Of equal significance, Michaels also says the agency is currently finalizing a confined spaces standard for construction workers. A proposed rule was issued in November 2007. Art Daniel, owner of an underground construction company, testified on the proposed standard on behalf of the Associated General Contractors of America. His company does underground utilities work. Daniel says the proposed standard would place contractors in a "confusing, burdensome, complicated position."

Michaels did not tell the House subcommittee what changes in the proposed rule his agency was likely to make. The proposal set up four classifications of confined space worksites with varying requirements for work practices, training and recordkeeping in each of the four.

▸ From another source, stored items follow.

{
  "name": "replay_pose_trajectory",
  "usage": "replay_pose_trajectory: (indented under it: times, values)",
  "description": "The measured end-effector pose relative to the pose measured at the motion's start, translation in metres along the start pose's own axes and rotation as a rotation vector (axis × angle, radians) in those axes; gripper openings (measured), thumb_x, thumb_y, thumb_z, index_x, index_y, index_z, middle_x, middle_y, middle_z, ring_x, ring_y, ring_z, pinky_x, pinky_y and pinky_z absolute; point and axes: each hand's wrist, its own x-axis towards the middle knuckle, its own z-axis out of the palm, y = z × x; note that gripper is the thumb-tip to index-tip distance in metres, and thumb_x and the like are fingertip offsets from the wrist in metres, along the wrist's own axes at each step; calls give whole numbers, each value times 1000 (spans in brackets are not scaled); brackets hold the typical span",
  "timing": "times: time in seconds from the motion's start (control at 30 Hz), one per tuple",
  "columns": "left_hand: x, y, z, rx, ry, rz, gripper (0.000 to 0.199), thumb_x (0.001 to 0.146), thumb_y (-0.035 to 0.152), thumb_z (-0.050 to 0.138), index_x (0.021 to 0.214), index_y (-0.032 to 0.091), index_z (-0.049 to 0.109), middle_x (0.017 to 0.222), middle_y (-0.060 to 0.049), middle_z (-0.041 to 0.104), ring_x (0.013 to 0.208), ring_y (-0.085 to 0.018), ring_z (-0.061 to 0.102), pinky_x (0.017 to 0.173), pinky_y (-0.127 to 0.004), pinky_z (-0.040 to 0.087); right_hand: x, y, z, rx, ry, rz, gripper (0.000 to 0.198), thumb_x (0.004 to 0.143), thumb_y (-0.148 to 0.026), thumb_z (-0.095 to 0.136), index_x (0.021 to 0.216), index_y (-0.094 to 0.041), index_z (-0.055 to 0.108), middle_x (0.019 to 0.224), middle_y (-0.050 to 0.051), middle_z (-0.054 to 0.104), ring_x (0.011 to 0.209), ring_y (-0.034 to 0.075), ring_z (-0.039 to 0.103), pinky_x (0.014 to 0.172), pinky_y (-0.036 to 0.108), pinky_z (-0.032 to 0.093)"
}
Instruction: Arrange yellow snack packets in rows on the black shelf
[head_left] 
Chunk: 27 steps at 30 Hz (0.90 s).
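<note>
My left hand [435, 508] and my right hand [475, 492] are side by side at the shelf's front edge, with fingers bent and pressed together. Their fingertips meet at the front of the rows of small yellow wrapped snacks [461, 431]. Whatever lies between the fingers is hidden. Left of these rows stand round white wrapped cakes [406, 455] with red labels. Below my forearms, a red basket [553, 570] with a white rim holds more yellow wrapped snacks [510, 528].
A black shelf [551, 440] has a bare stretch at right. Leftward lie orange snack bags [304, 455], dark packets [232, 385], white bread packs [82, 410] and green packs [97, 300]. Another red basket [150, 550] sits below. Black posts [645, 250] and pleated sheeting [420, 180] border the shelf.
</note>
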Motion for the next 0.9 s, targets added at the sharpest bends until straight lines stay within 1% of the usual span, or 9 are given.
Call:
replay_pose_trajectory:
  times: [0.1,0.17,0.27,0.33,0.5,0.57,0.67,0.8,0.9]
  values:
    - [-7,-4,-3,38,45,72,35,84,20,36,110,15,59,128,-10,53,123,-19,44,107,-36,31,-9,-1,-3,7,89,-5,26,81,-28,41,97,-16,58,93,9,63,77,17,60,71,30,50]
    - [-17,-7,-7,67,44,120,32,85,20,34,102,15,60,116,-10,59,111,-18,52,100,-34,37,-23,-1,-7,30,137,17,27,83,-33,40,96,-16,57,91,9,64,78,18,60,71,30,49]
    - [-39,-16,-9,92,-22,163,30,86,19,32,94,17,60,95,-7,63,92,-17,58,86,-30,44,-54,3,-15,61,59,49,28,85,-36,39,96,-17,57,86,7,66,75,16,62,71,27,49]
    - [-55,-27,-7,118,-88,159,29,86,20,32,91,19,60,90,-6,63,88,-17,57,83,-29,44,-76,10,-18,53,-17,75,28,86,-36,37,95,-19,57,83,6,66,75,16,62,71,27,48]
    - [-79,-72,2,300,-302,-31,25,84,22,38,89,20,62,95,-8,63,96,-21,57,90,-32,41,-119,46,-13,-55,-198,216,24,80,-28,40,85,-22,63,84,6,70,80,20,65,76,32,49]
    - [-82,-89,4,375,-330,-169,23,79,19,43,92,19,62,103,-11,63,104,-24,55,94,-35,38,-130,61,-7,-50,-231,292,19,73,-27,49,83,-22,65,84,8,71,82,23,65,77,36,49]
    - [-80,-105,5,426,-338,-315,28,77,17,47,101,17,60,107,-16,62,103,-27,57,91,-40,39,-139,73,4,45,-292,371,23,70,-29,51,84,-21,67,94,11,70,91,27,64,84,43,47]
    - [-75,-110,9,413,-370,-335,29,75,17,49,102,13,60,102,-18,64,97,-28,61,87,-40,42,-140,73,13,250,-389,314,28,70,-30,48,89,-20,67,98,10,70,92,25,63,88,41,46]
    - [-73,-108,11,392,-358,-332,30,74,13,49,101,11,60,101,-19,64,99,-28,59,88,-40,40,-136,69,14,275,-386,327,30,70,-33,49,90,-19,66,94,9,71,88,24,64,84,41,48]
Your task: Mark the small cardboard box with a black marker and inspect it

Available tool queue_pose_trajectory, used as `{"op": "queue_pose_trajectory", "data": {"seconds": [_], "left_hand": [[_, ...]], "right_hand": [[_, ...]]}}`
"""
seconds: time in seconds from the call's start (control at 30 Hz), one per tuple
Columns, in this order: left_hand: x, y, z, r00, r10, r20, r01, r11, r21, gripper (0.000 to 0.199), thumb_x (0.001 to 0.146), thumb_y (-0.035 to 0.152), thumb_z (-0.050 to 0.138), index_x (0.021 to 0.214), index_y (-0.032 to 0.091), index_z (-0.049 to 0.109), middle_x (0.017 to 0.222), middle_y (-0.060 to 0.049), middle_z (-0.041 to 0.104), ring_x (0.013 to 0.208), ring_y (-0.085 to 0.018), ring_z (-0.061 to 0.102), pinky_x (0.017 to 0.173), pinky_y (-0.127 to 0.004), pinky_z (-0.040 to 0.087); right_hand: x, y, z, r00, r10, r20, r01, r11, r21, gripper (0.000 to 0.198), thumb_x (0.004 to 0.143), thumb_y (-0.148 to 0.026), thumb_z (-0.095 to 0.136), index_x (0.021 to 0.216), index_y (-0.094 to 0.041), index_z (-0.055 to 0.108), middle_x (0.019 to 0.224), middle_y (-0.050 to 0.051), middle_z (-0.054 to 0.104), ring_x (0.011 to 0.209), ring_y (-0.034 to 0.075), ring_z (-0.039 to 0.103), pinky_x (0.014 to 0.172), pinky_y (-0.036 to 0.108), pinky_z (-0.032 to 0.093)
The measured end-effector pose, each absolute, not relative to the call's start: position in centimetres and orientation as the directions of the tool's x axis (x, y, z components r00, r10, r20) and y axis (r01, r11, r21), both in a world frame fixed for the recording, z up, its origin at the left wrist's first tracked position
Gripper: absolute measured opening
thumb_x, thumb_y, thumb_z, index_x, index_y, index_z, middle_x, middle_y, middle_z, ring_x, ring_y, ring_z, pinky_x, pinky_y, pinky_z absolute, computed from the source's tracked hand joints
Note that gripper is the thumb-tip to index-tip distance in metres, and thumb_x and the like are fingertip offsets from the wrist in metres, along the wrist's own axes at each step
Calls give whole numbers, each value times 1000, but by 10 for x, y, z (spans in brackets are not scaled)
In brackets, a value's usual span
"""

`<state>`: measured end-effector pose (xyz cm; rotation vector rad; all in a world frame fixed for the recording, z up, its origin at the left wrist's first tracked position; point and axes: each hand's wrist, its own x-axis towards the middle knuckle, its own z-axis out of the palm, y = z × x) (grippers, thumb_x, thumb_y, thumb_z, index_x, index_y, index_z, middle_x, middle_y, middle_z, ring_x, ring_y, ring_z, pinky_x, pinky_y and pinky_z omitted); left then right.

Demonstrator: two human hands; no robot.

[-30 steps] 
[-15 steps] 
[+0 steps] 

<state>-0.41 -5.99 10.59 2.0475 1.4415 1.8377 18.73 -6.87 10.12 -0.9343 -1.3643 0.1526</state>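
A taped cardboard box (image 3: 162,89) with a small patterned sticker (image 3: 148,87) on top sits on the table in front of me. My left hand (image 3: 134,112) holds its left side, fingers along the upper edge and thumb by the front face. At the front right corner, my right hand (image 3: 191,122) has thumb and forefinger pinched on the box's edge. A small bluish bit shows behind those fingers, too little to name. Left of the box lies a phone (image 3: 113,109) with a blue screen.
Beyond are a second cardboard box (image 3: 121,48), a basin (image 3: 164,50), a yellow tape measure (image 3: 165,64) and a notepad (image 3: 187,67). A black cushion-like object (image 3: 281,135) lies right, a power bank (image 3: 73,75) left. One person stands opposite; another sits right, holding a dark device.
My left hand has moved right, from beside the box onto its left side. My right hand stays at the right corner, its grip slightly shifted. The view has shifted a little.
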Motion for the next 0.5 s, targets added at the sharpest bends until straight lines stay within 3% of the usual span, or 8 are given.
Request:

Pipeline Safety Bill Starts to Move Through Congress
A new pipeline safety bill started its trek through Congress on May 5 when the Senate Commerce Committee passed The Pipeline Transportation Safety Improvement Act (S. 275). The mild bill is largely unobjectionable to the gas and liquid pipeline industries, but neither does it grant INGAA's long-standing top priority: adopting a risk-based approach to retesting of pipelines in high consequence areas (HCAs). But the bill does not endorse an expansion of HCAs, either, though it does authorize the Pipelines and Hazardous Materials Safety Administration (PHMSA) to undertake a year-long study which could lead to the agency proposing an expansion of HCAs.